Pledge() and unveil() in SerenityOS (2020)

dang · on July 15, 2022

Discussed at the time:

Pledge() and Unveil() in SerenityOS - https://news.ycombinator.com/item?id=22116914 - Jan 2020 (28 comments)

Related from yesterday:

Show HN: Porting OpenBSD Pledge() to Linux - https://news.ycombinator.com/item?id=32096801 - July 2022 (114 comments)

unicornporn · on July 15, 2022

He's live on YouTube now if you want to ask a question :)

https://www.youtube.com/watch?v=h3IasVVL_k0

jamal-kumar · on July 15, 2022

This guy's story is really impressive. Sounds like he managed to quit his job to work on livestream developing this full time as part of a drug addiction recovery strategy. [1] That's pretty impressive, I hope the best for him going forward with that. It looks like a pretty interesting introduction to operating system development, a huge topic with tons of stuff to cover.

[1] https://awesomekling.github.io/I-quit-my-job-to-focus-on-Ser...

IshKebab · on July 15, 2022

Why is the interface string-based? Seems very hacky and unusual. Also, special bonus evil points for whoever decided that "rpath" should have nothing to do with RPATH.

Seriously please can all of you other programmers stop pointlessly abbreviating things that are already quite short?! "read_path" is perfectly fine.

kotborealis · on July 15, 2022

`pledge` is from OpenBSD, as suggested by the article, and it also implements it using string-based interface (https://man.openbsd.org/pledge.2)

I think, the main point is to make it as easy as possible to use.

IshKebab · on July 15, 2022

Yeah I know, I was really asking why OpenBSD did it that way. I don't think string-based arguments are easier to use. If it was a struct with a load of `bool` fields you'd get code completion, compile time type checking, built in documentation, discoverability, etc. Much easier!

cyphar · on July 15, 2022

You can't trivially extend structs in a kernel ABI (to be fair this is worse in Linux as there is more than one libc and many programs do raw syscalls bypassing the libc anyway -- though it can still be done[1]) but string APIs are simpler to use and upgrade. They can also be far more ergonomic in some cases.

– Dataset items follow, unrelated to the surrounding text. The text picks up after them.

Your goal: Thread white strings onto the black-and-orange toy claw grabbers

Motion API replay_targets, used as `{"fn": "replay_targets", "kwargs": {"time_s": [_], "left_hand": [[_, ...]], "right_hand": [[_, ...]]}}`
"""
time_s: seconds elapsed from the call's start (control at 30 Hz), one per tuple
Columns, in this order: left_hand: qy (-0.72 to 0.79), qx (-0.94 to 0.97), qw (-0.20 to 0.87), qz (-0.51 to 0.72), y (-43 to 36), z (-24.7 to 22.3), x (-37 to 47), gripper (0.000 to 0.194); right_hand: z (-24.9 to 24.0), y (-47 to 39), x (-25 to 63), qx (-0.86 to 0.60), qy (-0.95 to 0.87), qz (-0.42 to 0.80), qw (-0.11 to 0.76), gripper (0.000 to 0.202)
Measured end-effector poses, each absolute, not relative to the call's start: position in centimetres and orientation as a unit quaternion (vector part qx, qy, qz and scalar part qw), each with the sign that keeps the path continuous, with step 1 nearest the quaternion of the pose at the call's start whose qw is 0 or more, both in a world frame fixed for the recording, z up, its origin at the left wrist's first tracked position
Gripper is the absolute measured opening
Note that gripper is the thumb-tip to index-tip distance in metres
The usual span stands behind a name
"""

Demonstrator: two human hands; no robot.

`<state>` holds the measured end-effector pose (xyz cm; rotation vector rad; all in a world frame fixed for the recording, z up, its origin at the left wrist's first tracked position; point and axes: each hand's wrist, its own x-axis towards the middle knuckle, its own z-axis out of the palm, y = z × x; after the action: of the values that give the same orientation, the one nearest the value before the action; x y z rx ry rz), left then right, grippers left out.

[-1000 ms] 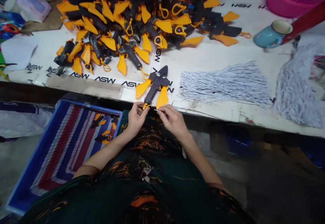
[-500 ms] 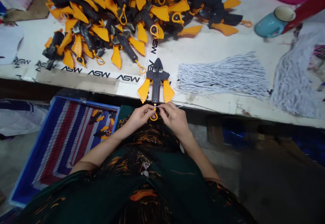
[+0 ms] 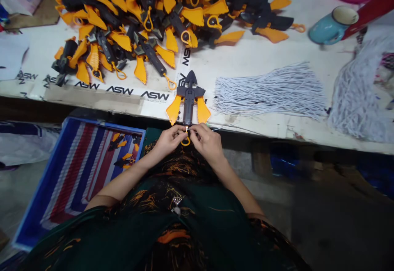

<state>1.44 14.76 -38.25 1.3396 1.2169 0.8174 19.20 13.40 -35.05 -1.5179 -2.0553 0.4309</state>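
A black plastic toy with orange wings point(image 3: 190, 94) lies at the table's front edge, its pointed end away from me. From its near end an orange loop point(image 3: 185, 141) hangs over the edge between my hands. My left hand point(image 3: 170, 140) is closed in a pinch at the stem of this loop. Just to its right, my right hand point(image 3: 207, 142) pinches a thin white cord point(image 3: 224, 128), which trails off rightward along the table edge. The fingertips of both hands almost meet, and they partly hide the cord where it reaches the loop.
A heap of similar black and orange toys point(image 3: 147, 21) covers the back left. White cords point(image 3: 267, 90) lie bundled at right, beside another hanging bundle point(image 3: 353, 94). A blue mug point(image 3: 329, 27) stands behind them. Below left, a blue-rimmed tray point(image 3: 40, 197) holds several toys.
My right hand has shifted slightly left, closer to my left hand and the loop. The toy stays nearly where it was, and my left hand keeps its pinch.
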Motion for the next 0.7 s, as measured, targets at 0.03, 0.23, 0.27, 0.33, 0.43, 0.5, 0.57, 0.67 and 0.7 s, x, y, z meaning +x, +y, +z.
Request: {"fn": "replay_targets", "kwargs": {"time_s": [0.03,0.23,0.27,0.33,0.43,0.5,0.57,0.67,0.7], "left_hand": [[0.511,0.562,0.55,0.347,14.8,-38.2,1.4,0.027],[0.507,0.549,0.563,0.353,14.7,-38.5,1.3,0.032],[0.506,0.549,0.564,0.354,14.8,-38.5,1.3,0.033],[0.501,0.546,0.57,0.356,14.9,-38.5,1.3,0.035],[0.489,0.541,0.586,0.353,15.2,-38.3,1.3,0.04],[0.481,0.545,0.598,0.338,15.5,-38.0,1.2,0.042],[0.477,0.56,0.597,0.319,15.8,-37.5,1.1,0.04],[0.494,0.613,0.536,0.306,16.3,-36.9,1.0,0.036],[0.501,0.635,0.503,0.304,16.4,-36.8,1.0,0.035]], "right_hand": [[-35.1,13.4,19.1,-0.568,-0.76,0.16,0.273,0.022],[-35.2,13.5,18.6,-0.564,-0.752,0.191,0.283,0.019],[-35.2,13.4,18.5,-0.564,-0.751,0.193,0.284,0.019],[-35.3,13.4,18.4,-0.564,-0.748,0.196,0.289,0.019],[-35.4,13.2,18.5,-0.562,-0.734,0.225,0.307,0.02],[-35.5,13.2,18.6,-0.565,-0.729,0.229,0.313,0.021],[-35.4,13.2,18.6,-0.568,-0.738,0.203,0.304,0.021],[-35.0,13.3,18.4,-0.565,-0.76,0.157,0.279,0.023],[-34.7,13.3,18.3,-0.565,-0.763,0.149,0.274,0.023]]}}
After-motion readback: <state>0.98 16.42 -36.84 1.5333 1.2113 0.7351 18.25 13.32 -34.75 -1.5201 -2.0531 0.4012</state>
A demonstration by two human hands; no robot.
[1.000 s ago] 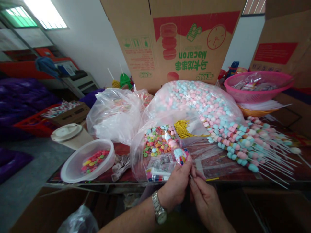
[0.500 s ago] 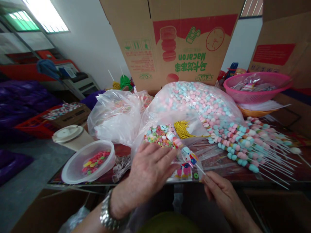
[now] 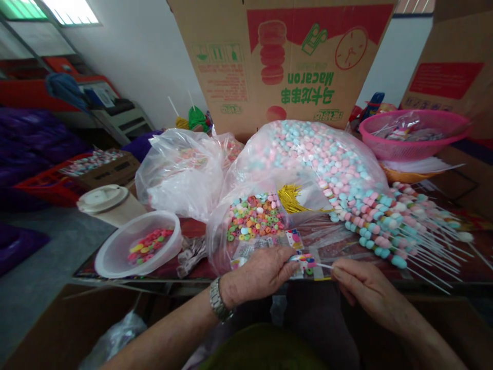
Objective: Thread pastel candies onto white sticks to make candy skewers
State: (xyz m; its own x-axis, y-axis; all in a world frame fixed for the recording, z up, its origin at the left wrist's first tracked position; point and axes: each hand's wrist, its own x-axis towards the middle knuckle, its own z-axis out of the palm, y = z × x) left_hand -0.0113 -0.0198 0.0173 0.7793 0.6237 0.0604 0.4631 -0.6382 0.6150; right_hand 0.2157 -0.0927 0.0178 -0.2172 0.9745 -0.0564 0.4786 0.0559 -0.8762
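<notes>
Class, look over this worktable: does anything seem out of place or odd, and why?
Yes. The big cardboard box behind the bags has its printing upside down, so "Macaron" reads inverted. Also, one green ring lies near the table's front edge, apart from the other coloured rings.

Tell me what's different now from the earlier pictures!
The left hand, spread open half a second ago, has closed around the wrapped candy stick, which swung to lie more sideways. The right hand still pinches its white end. The bowl and gold ties stayed put.
</notes>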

The core issue is that userspace programs and libraries can be compiled using structs with the old size (in theory the libc can abstract this using symbol versioning but then the same issue lies within the libc) causing out-of-bounds memory accesses when the kernel tries to access the struct fields. There's also forwards-compatibility issues but bad memory accesses are marginally worse.

[1]: https://lwn.net/Articles/830666/

NavinF · on July 15, 2022

From the LWN article you linked:

>This mechanism works by marshaling parameters to a system call into a single C structure; a pointer to that structure and the size of the structure are passed as the parameters to the system call. That size parameter acts as a sort of version number.

Oh hey, that’s exactly how every WIN32 call works. I see an article from 2003 talking about why Windows is strict about the struct size parameter: https://devblogs.microsoft.com/oldnewthing/20031212-00/?p=41...

> You can't trivially extend structs in a kernel ABI

IMO the article you linked is evidence that this is trivial. Especially for syscalls that will only be called a few times in a process’s lifetime. I dunno why there’s so much bike shedding about this on the mailing list.

Edit: Ahh I didn’t realize you were the Aleksa mentioned in the article. I wish you good luck.

cyphar · on July 15, 2022

That Windows article gives a better argument than I ever could as to why putting the size in the argument list is better than in the struct. Some pre-openat2 Linux syscalls are designed in the same way. (Having no forwards nor backwards compatibility but still having struct size versioning really is an interesting design choice...)

But yes, it is relatively trivial -- my point was more that you can't just use a struct in the way the first comment suggested, you need to come up with some scheme (even if it seems trivial in retrospect).

As for the bike-shedding, that's LKML for you (though in fairness it is a bit of a tall order to try to come up with some enforceable API design rules in Linux -- syscalls with half-baked designs being added is less rare than one would hope, so clearly there's not an overarching design principle being applied already, though thankfully it's becoming pretty rare to see a completely borked syscall that clearly has no users being merged).

loeg · on July 15, 2022

The kernel can easily version APIs using struct size, as long as new members are only appended. The libc function would pass the size of the struct to the syscall, or you could have pledge() itself be a macro that computes sizeof in the caller.

cyphar · on July 15, 2022

That is the exact solution described in the link I included in my comment (I am the "Aleksa" in that article). It is not entirely trivial (certain edge cases need to be handled) but it is entirely doable. But string arguments also work if you don't have complicated data parsing requirements.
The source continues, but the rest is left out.